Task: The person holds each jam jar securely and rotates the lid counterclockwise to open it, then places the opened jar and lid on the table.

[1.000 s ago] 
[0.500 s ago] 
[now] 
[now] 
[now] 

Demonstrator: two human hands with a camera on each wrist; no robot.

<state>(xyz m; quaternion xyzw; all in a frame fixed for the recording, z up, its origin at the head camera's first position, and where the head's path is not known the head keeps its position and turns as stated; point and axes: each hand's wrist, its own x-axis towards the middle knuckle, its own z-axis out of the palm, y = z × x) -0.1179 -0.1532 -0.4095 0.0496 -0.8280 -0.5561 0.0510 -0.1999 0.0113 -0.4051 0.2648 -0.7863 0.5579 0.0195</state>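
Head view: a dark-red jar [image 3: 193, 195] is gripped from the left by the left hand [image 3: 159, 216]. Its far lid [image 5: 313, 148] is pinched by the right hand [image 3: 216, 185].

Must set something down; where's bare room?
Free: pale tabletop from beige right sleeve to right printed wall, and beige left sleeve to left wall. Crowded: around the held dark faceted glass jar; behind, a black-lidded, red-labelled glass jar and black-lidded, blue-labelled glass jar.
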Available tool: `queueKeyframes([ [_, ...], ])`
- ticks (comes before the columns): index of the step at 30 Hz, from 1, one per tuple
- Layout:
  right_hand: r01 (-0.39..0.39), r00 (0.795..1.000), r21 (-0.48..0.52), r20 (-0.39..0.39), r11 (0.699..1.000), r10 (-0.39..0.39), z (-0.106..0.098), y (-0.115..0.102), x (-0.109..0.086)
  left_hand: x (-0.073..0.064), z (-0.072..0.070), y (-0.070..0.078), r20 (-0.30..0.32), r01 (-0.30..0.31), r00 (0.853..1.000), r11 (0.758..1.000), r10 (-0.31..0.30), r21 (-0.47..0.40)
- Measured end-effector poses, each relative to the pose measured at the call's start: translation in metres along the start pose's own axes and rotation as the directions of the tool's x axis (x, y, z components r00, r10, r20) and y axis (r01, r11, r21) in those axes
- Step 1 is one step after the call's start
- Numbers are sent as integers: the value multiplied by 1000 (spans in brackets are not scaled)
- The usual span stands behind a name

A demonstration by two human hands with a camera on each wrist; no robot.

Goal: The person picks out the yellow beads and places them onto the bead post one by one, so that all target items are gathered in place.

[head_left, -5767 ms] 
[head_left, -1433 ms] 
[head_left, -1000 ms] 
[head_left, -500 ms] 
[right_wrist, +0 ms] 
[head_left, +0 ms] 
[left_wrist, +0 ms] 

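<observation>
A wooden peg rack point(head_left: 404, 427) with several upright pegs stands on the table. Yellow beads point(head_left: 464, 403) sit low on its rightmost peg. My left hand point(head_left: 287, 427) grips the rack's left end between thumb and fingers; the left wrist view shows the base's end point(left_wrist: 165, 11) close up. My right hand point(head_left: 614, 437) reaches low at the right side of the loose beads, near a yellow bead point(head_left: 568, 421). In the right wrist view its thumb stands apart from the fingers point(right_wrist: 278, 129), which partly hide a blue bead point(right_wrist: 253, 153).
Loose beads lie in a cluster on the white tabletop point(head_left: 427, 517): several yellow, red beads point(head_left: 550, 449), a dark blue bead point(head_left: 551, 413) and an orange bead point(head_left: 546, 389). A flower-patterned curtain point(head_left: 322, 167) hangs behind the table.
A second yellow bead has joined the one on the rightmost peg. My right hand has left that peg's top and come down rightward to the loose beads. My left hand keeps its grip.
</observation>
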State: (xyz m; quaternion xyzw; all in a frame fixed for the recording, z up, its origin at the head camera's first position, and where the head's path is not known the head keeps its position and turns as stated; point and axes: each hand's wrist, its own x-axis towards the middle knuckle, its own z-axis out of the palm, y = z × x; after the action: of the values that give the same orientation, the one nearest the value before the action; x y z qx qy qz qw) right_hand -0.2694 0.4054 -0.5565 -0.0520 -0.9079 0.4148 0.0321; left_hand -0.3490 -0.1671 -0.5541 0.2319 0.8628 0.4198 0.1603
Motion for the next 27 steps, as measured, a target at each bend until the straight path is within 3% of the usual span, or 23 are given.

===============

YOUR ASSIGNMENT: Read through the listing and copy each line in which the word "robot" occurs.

REPLY TO THE TASK:
Demonstrator: two human hands with a camera on each wrist; no robot.
A demonstration by two human hands with a camera on each wrist; no robot.

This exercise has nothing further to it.